Author Topic: 3rd party IDEs.  (Read 4169 times)

Anonymous

  • Guest
3rd party IDEs.
« on: March 11, 2005, 05:47:01 am »
Before I ask my question, let me be clear that I like POIDE just fine.

That said...

Has anyone had experience setting up the command line tools in a 3rd party IDE?  

Which one works best?
What problems did you encounter?
What problems were solved?

Justin Thyme

  • Guest
3rd party IDEs.
« Reply #1 on: March 11, 2005, 05:58:19 am »
Not entirely sure what you're asking.

In Pelles C, all you have to do is go on the menu to Tools | Customize..., select the Tools tab, and click the New icon.  Follow the prompts.  Easy to setup, and it works well.

Are you asking what IDE's work best with external tools? Or are you asking what external tools people use with Pelles C?

Anonymous

  • Guest
3rd party IDEs.
« Reply #2 on: March 11, 2005, 06:47:41 am »
Quote from: "Justin Thyme"
Not entirely sure what you're asking.


I was asking, in my usual clumsy way, if anyone has tested the POCC and POLINK (etc.) command line tools with a 3rd party source editor, like Crimson or Context.

Garvan

  • Guest
3rd party IDEs.
« Reply #3 on: March 12, 2005, 04:00:44 am »
Hi.

Third party code editors are the normal for BCX users compiling with Pelles C (JFE, Context, PSPad etc., etc.). However I would hesitate to call these IDE’s because they are not tightly integrated with a particular tool set.

Garvan

Justin Thyme

  • Guest
3rd party IDEs.
« Reply #4 on: March 12, 2005, 04:12:30 am »
Quote from: "ldblake"

I was asking, in my usual clumsy way, if anyone has tested the POCC and POLINK (etc.) command line tools with a 3rd party source editor, like Crimson or Context.

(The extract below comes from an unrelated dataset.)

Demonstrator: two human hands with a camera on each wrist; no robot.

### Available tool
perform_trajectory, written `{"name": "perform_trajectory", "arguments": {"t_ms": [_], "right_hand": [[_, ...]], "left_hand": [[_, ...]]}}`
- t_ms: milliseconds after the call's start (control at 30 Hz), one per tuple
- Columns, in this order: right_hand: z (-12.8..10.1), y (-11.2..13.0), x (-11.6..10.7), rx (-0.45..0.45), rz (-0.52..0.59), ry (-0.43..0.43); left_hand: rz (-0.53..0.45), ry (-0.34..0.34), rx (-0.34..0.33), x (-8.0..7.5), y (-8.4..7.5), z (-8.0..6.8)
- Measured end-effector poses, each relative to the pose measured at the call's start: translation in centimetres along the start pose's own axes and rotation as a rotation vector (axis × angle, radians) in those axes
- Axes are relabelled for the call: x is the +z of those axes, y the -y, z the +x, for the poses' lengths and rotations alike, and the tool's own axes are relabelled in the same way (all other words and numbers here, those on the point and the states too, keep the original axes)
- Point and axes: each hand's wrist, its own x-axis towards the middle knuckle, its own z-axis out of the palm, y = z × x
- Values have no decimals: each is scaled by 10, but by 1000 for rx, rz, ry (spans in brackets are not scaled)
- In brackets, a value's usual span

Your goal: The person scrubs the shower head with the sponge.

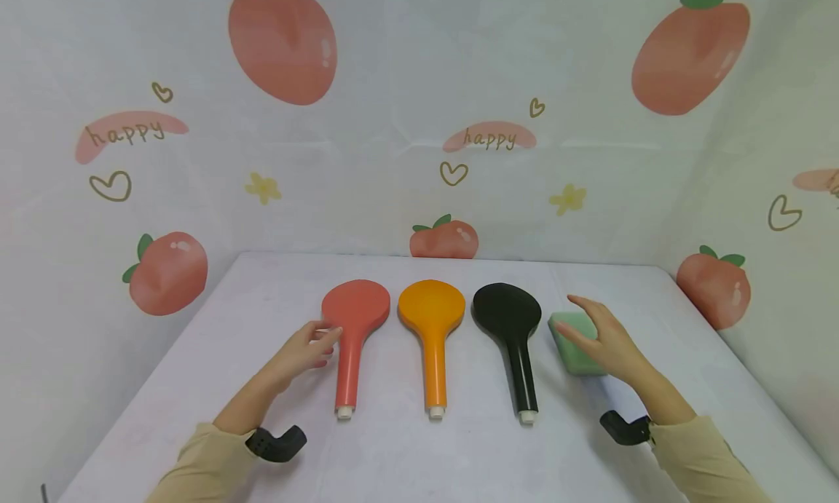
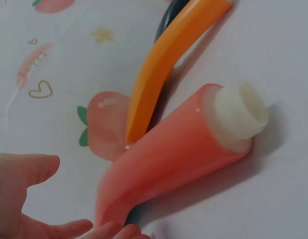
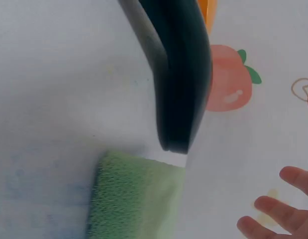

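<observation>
Left hand [image 1: 308, 351]: open, fingertips touching red shower head [image 1: 352, 328], handle pointing toward person.
Right hand [image 1: 599, 335]: open, spread above green sponge [image 1: 569, 343].

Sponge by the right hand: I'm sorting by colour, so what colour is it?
The sponge is light green, clearest in the head view.

Both forearms stretch forward in beige sleeves, a black strap at each wrist — the left hand [image 1: 304, 351] low with fingers loosely extended, the right hand [image 1: 606, 339] raised, fingers spread.
</observation>
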Motion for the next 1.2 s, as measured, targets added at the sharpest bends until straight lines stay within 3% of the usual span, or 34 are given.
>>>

Sorry, I probably should have understood better. :wink:

One programmers editor I REALLY like is Scite, based on the Scintilla text engine (http://www.scintilla.org/).  It's pretty easy to set it up to use your compiler of choice.  As was mentioned, I don't think I'd call it an IDE proper...but a programmers text editor with an output windows which configures easily to use many compilers.

For a full blown IDE, you may want to check out Dev-C++, Ultimate++ or Code::Blocks.  I know Code::Blocks is intended to be fairly compiler neutral, not positive about the others.

But personally, I'd just stick with the Pelles C IDE, unless there is a specific feature you're looking for that it doesn't support.  I think Pelle is going to be releasing an update before much longer.

Anonymous

  • Guest
3rd party IDEs.
« Reply #5 on: March 12, 2005, 05:10:27 am »
Quote from: "Justin Thyme"
For a full blown IDE, you may want to check out Dev-C++, Ultimate++ or Code::Blocks.  I know Code::Blocks is intended to be fairly compiler neutral, not positive about the others.

But personally, I'd just stick with the Pelles C IDE, unless there is a specific feature you're looking for that it doesn't support.  I think Pelle is going to be releasing an update before much longer.


What I was wanting to do was to set up a subset situation where I could handle projects in a bit more free-form manner.   It's not that Pelles method is lacking, it's just that I'm used to a somewhat more... ummm... unstructured approach.

I've worked with the DEV ide and found it lacking.  It's unstable except in it's base setup as distributed with a compiler.  I haven't looked at Ultimate just yet...  I have looked at a couple of other ones that are based on the Scintilla edit control and they're not too disappointing.  

I used Context extensively with pascal. It's far superior to the Borland IDE and a darned site easier to work with.  (I never got past hating Borland's Rapid Application Design tools... they get between me and my code way too much.)

Thanks for the help on this Justin and Garvan... I think I'll take the advice to just stay with POIDE for now.